### [TASK REQUIREMENTS]
Repeat only what runs from the line with "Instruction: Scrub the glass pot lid" through the last line of the data below, both included, keeping every word as it is and leaving out the pictures.

· · ·

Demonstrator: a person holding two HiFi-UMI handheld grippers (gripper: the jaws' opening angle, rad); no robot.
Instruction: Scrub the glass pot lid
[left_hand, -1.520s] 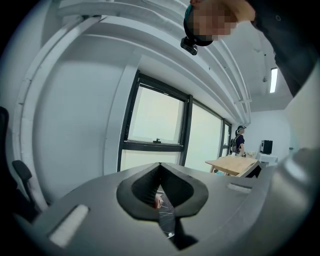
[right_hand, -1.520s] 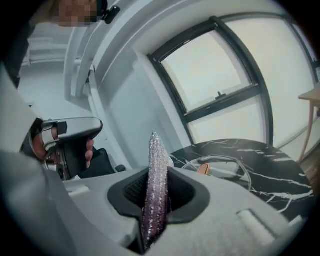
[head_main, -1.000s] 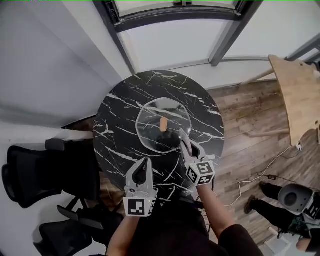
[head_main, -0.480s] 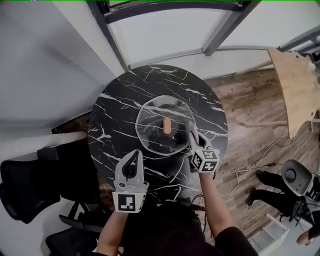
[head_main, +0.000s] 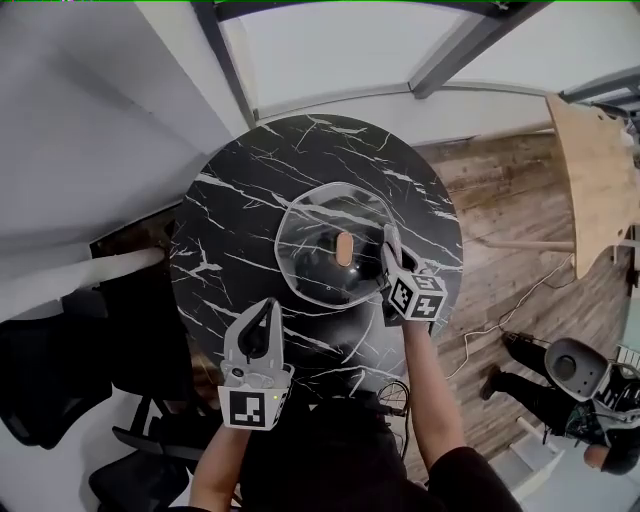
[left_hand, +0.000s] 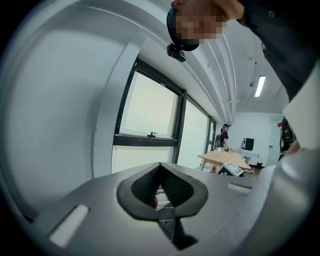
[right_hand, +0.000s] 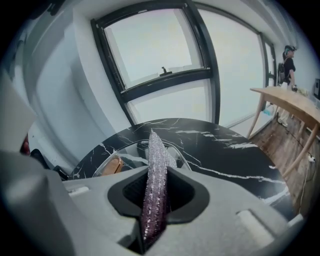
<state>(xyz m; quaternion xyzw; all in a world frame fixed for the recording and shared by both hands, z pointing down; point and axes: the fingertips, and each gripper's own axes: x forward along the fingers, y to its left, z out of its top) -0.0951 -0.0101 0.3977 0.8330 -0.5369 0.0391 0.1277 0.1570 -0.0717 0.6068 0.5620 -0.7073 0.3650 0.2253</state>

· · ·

### [YOUR RESPONSE]
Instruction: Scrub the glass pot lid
[left_hand, -1.520s] 
[right_hand, -1.520s] 
[head_main, -1.000s] 
[head_main, -0.480s] 
[head_main, +0.000s] 
[left_hand, +0.000s] 
[right_hand, +0.000s] 
<state>(xyz m; quaternion xyzw; all in a world frame fixed for the recording and shared by both hands, z pointing down; point and axes: the fingertips, and each gripper's own axes: x forward along the fingers, y to its left, z out of its top) -0.0951 -0.0101 0.3977 0.8330 -0.5369 0.0391 0.1277 0.1570 -0.0717 0.6068 0.5620 -0.7073 0.3650 0.2253</state>

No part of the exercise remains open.